* About this task:
From the material below, list every line containing "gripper".

* Data section:

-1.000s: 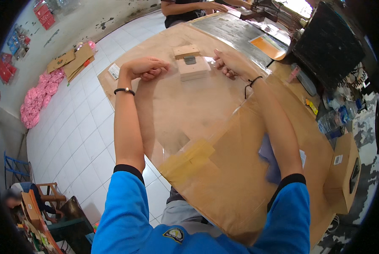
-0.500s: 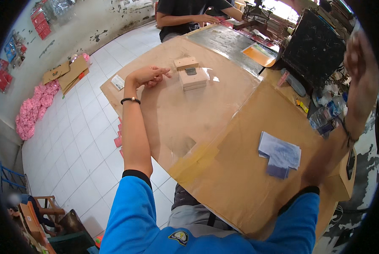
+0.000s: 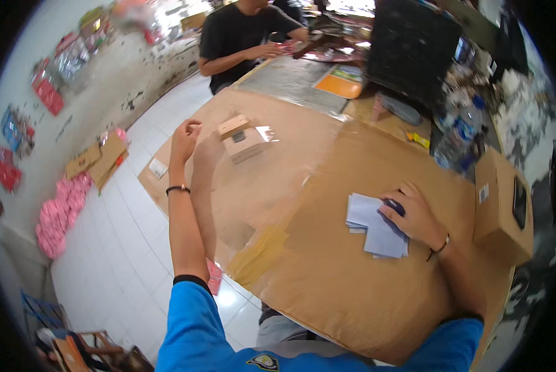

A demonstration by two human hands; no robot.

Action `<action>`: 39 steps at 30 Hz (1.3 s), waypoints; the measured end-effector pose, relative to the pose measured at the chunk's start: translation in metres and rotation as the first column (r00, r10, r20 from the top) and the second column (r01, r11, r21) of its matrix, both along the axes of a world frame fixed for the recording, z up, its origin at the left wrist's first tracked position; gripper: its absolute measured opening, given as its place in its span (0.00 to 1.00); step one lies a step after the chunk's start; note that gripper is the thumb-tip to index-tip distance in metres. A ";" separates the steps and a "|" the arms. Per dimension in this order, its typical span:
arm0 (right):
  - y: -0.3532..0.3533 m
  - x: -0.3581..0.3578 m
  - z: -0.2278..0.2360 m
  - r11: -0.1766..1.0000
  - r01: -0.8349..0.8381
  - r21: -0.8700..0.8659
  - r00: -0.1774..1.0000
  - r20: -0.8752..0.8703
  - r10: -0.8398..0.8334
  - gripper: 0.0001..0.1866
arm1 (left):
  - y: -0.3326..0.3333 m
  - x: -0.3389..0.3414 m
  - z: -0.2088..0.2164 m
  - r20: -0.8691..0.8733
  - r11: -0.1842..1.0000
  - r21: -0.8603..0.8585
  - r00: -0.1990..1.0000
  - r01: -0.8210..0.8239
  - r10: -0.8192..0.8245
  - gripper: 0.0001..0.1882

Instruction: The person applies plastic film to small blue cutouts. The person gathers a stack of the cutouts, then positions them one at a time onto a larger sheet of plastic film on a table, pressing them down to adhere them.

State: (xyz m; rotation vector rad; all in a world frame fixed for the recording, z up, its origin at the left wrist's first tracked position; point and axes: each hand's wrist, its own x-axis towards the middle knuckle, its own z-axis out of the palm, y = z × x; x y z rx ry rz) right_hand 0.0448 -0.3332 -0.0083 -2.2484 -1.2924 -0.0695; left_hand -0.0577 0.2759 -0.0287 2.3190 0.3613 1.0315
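Observation:
My right hand (image 3: pixel 414 216) is down on a stack of pale bluish-white paper pieces (image 3: pixel 383 239), which lie partly fanned out on the brown-covered table. Its fingers curl round a small dark rounded object (image 3: pixel 394 206) whose kind I cannot make out. At the far left of the table, my left hand (image 3: pixel 183 141) hovers with its fingers curled in, and I see nothing in them. Just right of it, apart from the hand, stands a block of light wood-coloured pieces (image 3: pixel 246 146) with a small dark patch on top and a clear plastic strip at its side.
A cardboard box (image 3: pixel 488 201) with a phone (image 3: pixel 519 203) against its side stands at the right. Beyond it are a plastic bottle (image 3: pixel 457 141) and a large black panel (image 3: pixel 408 53). Across the table sits a person in black (image 3: pixel 244 46). Pink bundles (image 3: pixel 64 211) lie on the tiled floor.
My right hand has come down from raised at the far right onto the paper stack, with the dark object in it. My left hand has drawn slightly away from the wooden block, fingers curling in.

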 end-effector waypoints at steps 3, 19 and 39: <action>0.001 -0.001 -0.003 1.000 0.005 0.007 1.000 0.013 -0.005 0.16 | -0.046 0.010 0.028 0.019 0.983 0.020 0.983 -0.181 0.181 0.11; -0.007 0.006 -0.026 0.960 -0.135 0.246 0.974 0.212 0.083 0.09 | -0.356 0.032 0.020 -0.504 0.472 0.257 0.533 0.843 -0.679 0.43; -0.013 0.014 -0.019 0.976 -0.088 0.200 0.980 0.191 0.049 0.12 | -0.357 0.060 0.013 -0.492 0.462 0.032 0.416 0.886 -0.765 0.39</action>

* Completed task:
Action `<action>`: 39 steps at 30 Hz (1.3 s), waypoints; the measured end-effector pose, relative to the pose measured at the chunk's start: translation in metres and rotation as the first column (r00, r10, r20 from the top) and the second column (r01, r11, r21) of its matrix, both along the axes of a world frame fixed for the recording, z up, its origin at the left wrist's first tracked position; gripper: its absolute measured opening, given as its place in its span (0.00 to 1.00); step one lies a step after the chunk's start; note that gripper is the thumb-tip to index-tip distance in metres. A ";" separates the steps and a "|" the arms. Per dimension in this order, its typical span:
  - gripper: 0.0001..0.1866
  - gripper: 0.0001..0.1882

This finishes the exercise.